A slight, dark-skinned man made his way slowly down the hallway of the hospital clinic. He shuffled awkwardly, his movement impeded by shackles binding his legs and arms. His small frame swam in an extra-large bright yellow jumpsuit with large "IDOC" lettering emblazoned across the back. Two officers flanked him, the larger holding onto a metal loop attached to the chain leash protruding from the manacles binding the man's wrist. The trio slowly made their way onto the freight elevator, and disappeared from sight.
I trailed them at a glacial pace while escorting a man named Alphonso, who was recently shot. Alphonso watched keenly as the man in the jumpsuit made his way down the corridor. He could relate to him. Not only did Alphonso reflect the physical characteristics of the jailed man, but Alphonso, at age 52, has spent over half of his life behind bars. He was first sent to the juvenile detention center forty years ago and has spent about 30 of those years locked up. It would appear that a person like Alphonso could never be reformed.
Alphonso is an unusually kinetic man - in constant motion, scanning streetscapes, crowds, facial expressions, and car movements, makes, and models. Alphonso, known by the nickname Swanky, is so well-known on the Westside of Chicago that when his car broke down for a few weeks, Alphonso stood on the street and flagged down cars to take him to his desired destination, any time of the day or night.
Addiction has dogged Alphonso for most of his life and his drug and alcohol use often resulted in more jail time, as one aspect of his addictive personality was an irrepressible desire to run the streets. In 2004, after he'd been out of jail for a couple of years and resolved to never return to prison, Alphonso began volunteering with CeaseFire to help stop conflicts from turning deadly.
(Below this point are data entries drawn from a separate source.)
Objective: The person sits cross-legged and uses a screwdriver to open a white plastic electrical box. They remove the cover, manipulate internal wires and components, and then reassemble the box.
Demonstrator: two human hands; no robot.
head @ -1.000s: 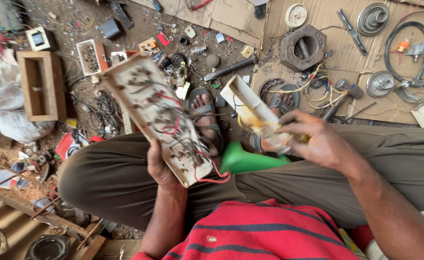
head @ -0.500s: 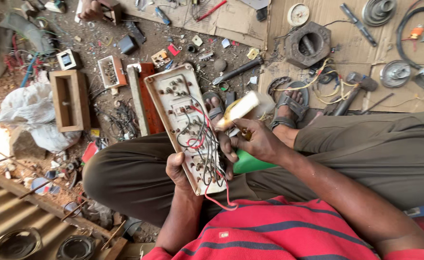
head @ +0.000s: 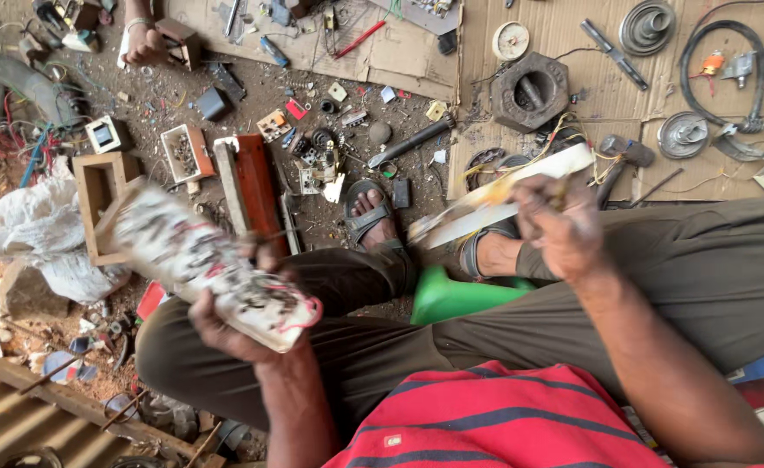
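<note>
1. A white switch board (head: 213, 264), its wired underside turned up, is gripped from below by the left hand (head: 234, 325) over the left thigh, seemingly so that the wiring is exposed; it is blurred.
2. A pale flat panel (head: 494, 198) is clasped in the right hand (head: 564, 230) above the right knee, held apart from the board.
3. A green stool (head: 455, 295) is seen between the legs, beneath the seated person.
4. Sandalled feet (head: 373, 212) are planted on dirt littered with small parts, beside an open wooden box (head: 100, 204).
5. Farther off, a hexagonal metal block (head: 531, 89) and a hammer (head: 624, 156) are laid on cardboard (head: 564, 35); another person's hand (head: 143, 39) is seen at the top left.
</note>
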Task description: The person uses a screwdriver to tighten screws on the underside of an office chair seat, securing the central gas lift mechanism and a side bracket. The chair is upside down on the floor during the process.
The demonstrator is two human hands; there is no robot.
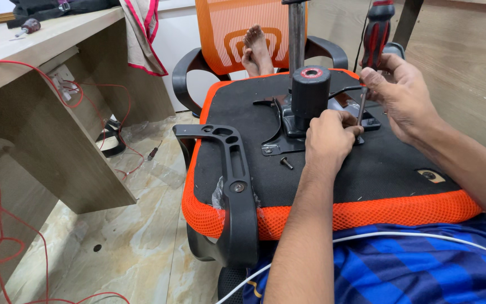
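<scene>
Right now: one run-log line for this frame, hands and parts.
left hand: steadying screwdriver tip at seat mechanism | right hand: gripping screwdriver | loose screw: on upturned chair seat

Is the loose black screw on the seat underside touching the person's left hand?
Apart. The head view shows the loose black screw lying alone on the black seat underside, with bare fabric between it and the left hand.
</scene>
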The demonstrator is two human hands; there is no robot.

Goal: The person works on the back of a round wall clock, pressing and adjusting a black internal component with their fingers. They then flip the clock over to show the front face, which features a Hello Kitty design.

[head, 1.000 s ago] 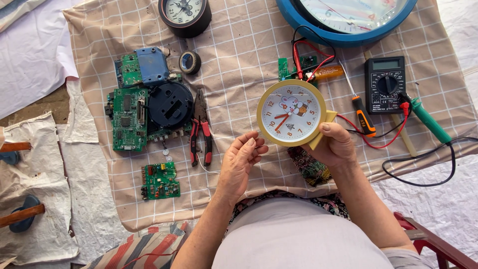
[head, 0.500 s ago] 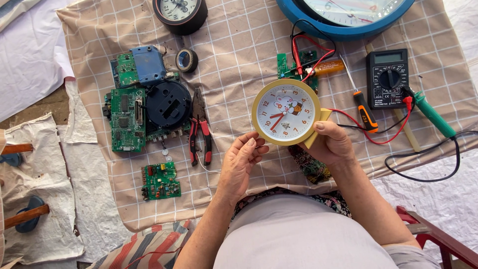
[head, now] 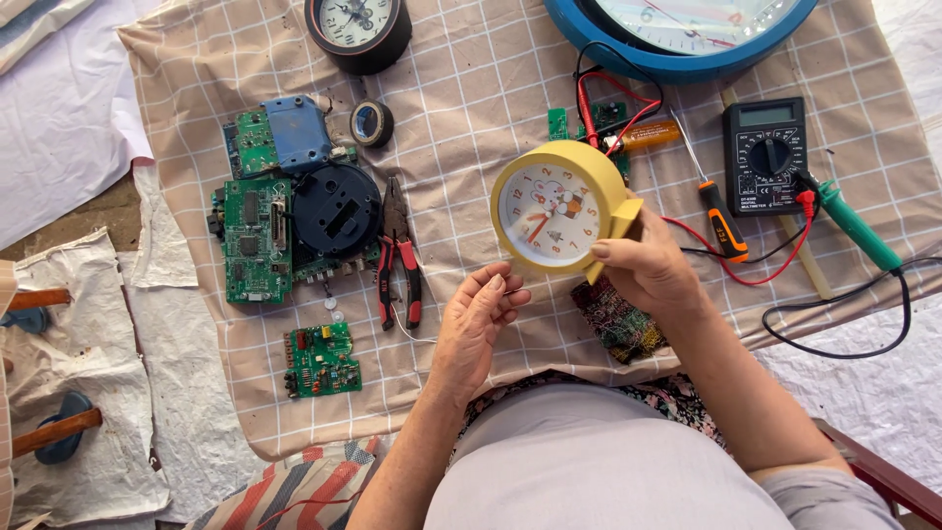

He used his unparalleled street knowledge to find out who was in conflict, and who they might listen to in order to stop the violence. Since then, Alphonso has been on a mission to track and interrupt violence on the Westside of Chicago. His movement from street to street, conflict to conflict, family to family is frenetic.
As a criminal, Alphonso honed his powers of observation. He watched his back, and was never once shot. That changed a couple of weeks ago as Alphonso stood in a crowd of people, attempting to stop violence from jumping off when a passing car sprayed the crowd with bullets. Although the crowd was dense, only Alphonso and one other man were shot. Alphonso was struck three times in both thighs, one bullet lodged in the muscle. On crutches and moving slowly, Alphonso feels lucky to be alive and not to have suffered greater injury.
For the most part, our society writes off people like Alphonso. There is an expectation that after so many incarcerations, relapses, and failures to succeed in the mainstream, people like Alphonso may never amount to anything that will serve the larger society. We couldn't be more foolish. What has become apparent to me is that we are dependent on people like Alphonso to address the killings and shootings in Chicago as only they can.
It is ironic that only after Alphonso became firmly committed to violence prevention did he fall victim to gun violence. As he sat on the couch of his auntie's house, Alphonso answered the 20th phone call in an hour. He was itching to move through the streets, to put out any fire he could. His friend teased him: "CeaseFire doesn't work! You got shot trying to stop the violence." Alphonso responded "I could have gotten shot just standing out on the street." I am thankful that he continues to do what he can to stop the violence in a way that most of us can not.